Agreed. There’s the message, there’s the model, and the churches of the coaches’, they’re model churches. They’re actually working through, figuring this stuff out in their own churches and then they’re mentoring other churches on how to actually implement it in theirs.

Mingo Palacios:

That’s so good. Just for the sake of geography, I know that you’re in Olympia, Washington; how far do you reach when it comes to people who are engaged in your personal network? Do you have people coming from just the particular city of Olympia, or are you reaching farther than that? If somebody listening goes “oh man, that’s just an hour or two away” – is that still a potential?

Dave Mitton:

We actually have people that come from Idaho, Montana, Oregon, Canada, California. Apparently they find the value in coming. We try to make it a real value for them.

Mingo Palacios:

That’s great. I’m hoping that just in hearing this, people see and hear and get a sense that there are a bunch of things that, even in just hearing the tip of the iceberg, I bet you there’s a lot more behind that – and that they would be diligent in finding a healthy coach. Not somebody who’s just out to do a consultation or to build some sort of self-business or whatever, but really pastor to pastor, church to church, sustainable relationship. I love that Purpose Driven is pastor development.

Dave Mitton:

What I love about it, Mingo, is that the guys in the network, they’re not trying to build their own thing. They really do care about helping an emerging generation of pastors, or even helping then have a time of revitalization and renewal in their churches. They love pastors and they love the work that pastors do and want to help them win. That’s the biggest agenda.

Mingo Palacios:

That’s great. For the listening audience, we’ll have links to some of the coaching opportunities and some of these gatherings as it pertains to this conversation.

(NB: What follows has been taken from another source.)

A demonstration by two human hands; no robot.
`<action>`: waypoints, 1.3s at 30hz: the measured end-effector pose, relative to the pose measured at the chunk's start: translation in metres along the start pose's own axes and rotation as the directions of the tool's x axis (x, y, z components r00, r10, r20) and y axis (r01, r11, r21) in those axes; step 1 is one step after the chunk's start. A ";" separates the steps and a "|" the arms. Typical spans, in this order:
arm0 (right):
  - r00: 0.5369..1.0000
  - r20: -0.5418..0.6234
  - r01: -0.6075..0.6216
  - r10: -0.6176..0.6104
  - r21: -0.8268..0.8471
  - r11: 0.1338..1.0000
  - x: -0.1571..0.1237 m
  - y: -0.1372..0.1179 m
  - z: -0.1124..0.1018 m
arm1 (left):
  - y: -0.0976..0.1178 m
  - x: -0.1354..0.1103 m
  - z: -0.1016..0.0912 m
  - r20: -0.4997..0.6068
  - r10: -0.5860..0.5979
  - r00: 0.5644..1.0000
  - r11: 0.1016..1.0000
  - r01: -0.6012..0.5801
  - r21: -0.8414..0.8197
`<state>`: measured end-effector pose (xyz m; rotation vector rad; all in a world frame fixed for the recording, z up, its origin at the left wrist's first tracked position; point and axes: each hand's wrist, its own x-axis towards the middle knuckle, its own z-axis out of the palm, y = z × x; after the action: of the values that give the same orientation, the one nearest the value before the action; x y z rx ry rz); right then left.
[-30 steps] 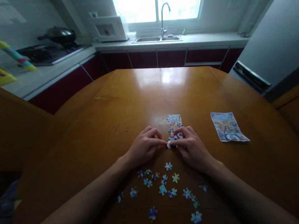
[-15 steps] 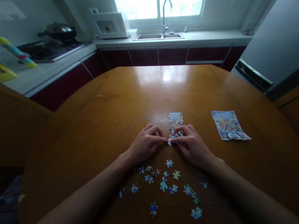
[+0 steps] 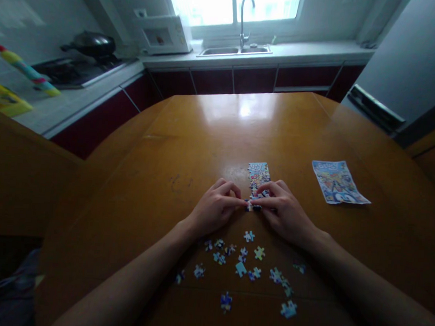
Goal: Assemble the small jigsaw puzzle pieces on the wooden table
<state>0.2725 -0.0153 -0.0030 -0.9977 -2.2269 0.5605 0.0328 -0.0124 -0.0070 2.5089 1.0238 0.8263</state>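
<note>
A narrow strip of joined puzzle pieces (image 3: pixel 259 174) lies in the middle of the wooden table (image 3: pixel 203 147). My left hand (image 3: pixel 214 209) and my right hand (image 3: pixel 284 211) meet at its near end, fingertips pinched together on a small puzzle piece (image 3: pixel 253 206) pressed against the strip. Both hands rest on the tabletop with fingers curled. Several loose puzzle pieces (image 3: pixel 246 265) are scattered on the table just in front of my wrists.
A printed picture sheet (image 3: pixel 337 181) lies to the right of the strip. Behind the table runs a kitchen counter with a sink and tap (image 3: pixel 243 41), a microwave (image 3: pixel 164 34) and a wok on the stove (image 3: pixel 90 44).
The view has shifted slightly to the left and down. My hands stay pinched at the near end of the strip, nudged a little closer to it.
</note>
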 end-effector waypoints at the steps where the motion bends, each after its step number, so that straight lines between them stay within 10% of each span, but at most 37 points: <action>1: 1.000 -0.004 0.001 -0.001 -0.012 1.000 0.000 0.001 0.000 | 0.000 0.000 0.000 0.001 0.000 1.000 1.000 0.000 -0.001; 39: 0.999 0.034 0.002 0.003 -0.140 0.990 -0.002 -0.004 0.000 | -0.001 -0.001 0.002 -0.019 -0.016 1.000 1.000 0.016 -0.016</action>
<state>0.2713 -0.0194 -0.0018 -1.0657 -2.3226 0.4287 0.0331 -0.0124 -0.0088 2.4808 1.0379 0.8528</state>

While you’re on the line with us, Dave, what’s the next thing for you? Or how can people get connected directly to you inside of your own coaching circle?

Dave Mitton:

They can visit us at our website at www.go2ccc.org, or email me directly at davem@go2ccc.org. Our Essential Training starts October 12th. If you’re interested, I would love to hear from you.

Mingo Palacios:

Now you’ve put me on blast, because now I’ve got to get this episode up and out. [laughs]

Dave Mitton:

Hey, you asked. [laughs]

Mingo Palacios:

You’re right. That’s perfect. For everybody listening, I just appreciate you guys so much. Thanks for taking the time, even if it’s 14 minutes on your way to work or maybe on your way back to work.

I want you to see this as maybe a wake-up call that you need to get a coach in your life. Not somebody who’s going to send you Instagram posts and tag you on Facebook feeds, but somebody who’s actually going to get actively involved in your ministry, somebody who’s going to ask you hard questions.

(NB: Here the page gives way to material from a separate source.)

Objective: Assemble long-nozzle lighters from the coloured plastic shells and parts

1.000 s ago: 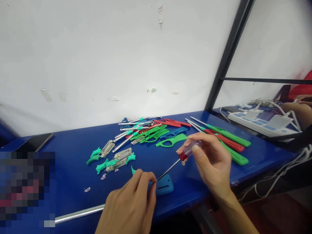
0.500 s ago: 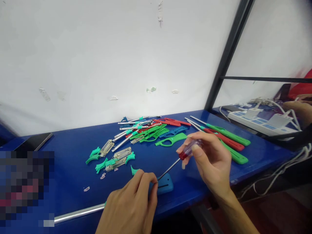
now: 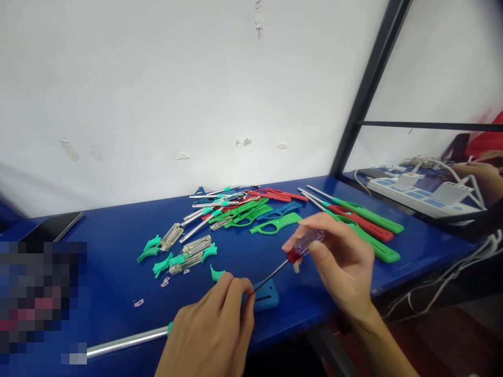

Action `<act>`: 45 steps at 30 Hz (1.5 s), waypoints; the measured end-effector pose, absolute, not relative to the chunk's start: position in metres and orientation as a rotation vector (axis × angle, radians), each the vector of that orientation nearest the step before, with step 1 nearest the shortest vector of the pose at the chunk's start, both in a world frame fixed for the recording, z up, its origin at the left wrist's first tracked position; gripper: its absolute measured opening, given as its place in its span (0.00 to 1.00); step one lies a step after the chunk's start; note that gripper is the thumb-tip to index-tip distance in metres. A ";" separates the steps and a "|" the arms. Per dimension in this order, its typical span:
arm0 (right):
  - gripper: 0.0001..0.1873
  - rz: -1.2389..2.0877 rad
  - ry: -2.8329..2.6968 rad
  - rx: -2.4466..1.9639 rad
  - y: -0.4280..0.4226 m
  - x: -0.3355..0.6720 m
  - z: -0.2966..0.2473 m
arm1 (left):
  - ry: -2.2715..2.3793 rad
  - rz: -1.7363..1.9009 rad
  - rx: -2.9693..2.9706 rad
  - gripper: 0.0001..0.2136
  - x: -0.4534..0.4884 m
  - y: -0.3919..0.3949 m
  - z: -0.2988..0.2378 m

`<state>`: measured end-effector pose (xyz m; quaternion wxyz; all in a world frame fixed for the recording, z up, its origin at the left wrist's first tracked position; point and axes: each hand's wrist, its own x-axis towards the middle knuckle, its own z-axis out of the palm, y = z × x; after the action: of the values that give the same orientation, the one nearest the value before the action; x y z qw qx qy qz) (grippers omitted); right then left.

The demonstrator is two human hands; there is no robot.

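My right hand (image 3: 340, 262) grips a small screwdriver (image 3: 293, 255) with a clear and red handle; its metal shaft slants down to the left. The tip meets a blue plastic handle piece (image 3: 265, 300) lying at the table's near edge. My left hand (image 3: 214, 330) pinches that piece at its left end, fingertips right at the screwdriver tip. A long metal rod (image 3: 126, 342) with a teal collar runs left from under my left hand.
A heap of green, red and blue plastic handles with metal rods (image 3: 239, 209) lies mid-table; three assembled tools (image 3: 361, 222) lie to the right. Teal clips with clear parts (image 3: 176, 254) lie on the left. A phone (image 3: 55, 226) is far left, a power strip (image 3: 416, 196) far right beside another person's arm (image 3: 481, 175).
Almost nothing has moved. The screwdriver handle has shifted slightly in my right fingers while the tip stays on the blue piece; the left hand keeps its pinch.
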<state>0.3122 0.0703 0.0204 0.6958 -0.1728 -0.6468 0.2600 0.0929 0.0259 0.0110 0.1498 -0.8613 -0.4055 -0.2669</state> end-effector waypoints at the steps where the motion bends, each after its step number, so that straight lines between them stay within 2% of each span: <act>1: 0.13 0.573 -1.450 -0.371 0.070 0.312 0.021 | -1.161 -0.766 -2.472 0.09 0.094 0.026 0.010; 13: 0.15 0.400 -1.536 -0.382 0.057 0.302 0.045 | -1.154 -0.896 -2.631 0.07 0.125 0.040 0.019; 28: 0.19 0.479 -1.647 -0.479 0.068 0.301 0.032 | -1.292 -0.866 -2.723 0.06 0.119 0.042 0.000; 33: 0.17 0.517 -1.619 -0.498 0.064 0.302 0.032 | -1.275 -0.817 -2.709 0.06 0.115 0.035 0.004; 39: 0.17 0.649 -1.564 -0.426 0.063 0.296 0.032 | -1.191 -0.745 -2.652 0.14 0.102 0.031 -0.005; 45: 0.12 0.609 -1.626 -0.487 0.068 0.293 0.033 | -1.175 -0.733 -2.637 0.14 0.099 0.032 -0.010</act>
<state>0.2928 0.0682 0.0328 0.6204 -0.2120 -0.7071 0.2651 0.0988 0.0323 -0.0104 0.0817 -0.8824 -0.3931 -0.2453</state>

And not somebody who is outside of the realm of ministry – although that is great, to have a diversified circle, I’m talking about having a seasoned pastor coming alongside of you and coaching you towards your greatest potential as an emerging leader. Or revitalization.

Dave Mitton:

Absolutely.

Mingo Palacios:

Both of them are so critical for the local church to do as much as it possibly can to help people right where they are.

Dave Mitton:

Amen.

Mingo Palacios:

Dave, thank you for your time. I really appreciate it.

Dave Mitton:

Thank you, Mingo.

Mingo Palacios:

Absolutely. We’ll talk to you guys later. Thanks.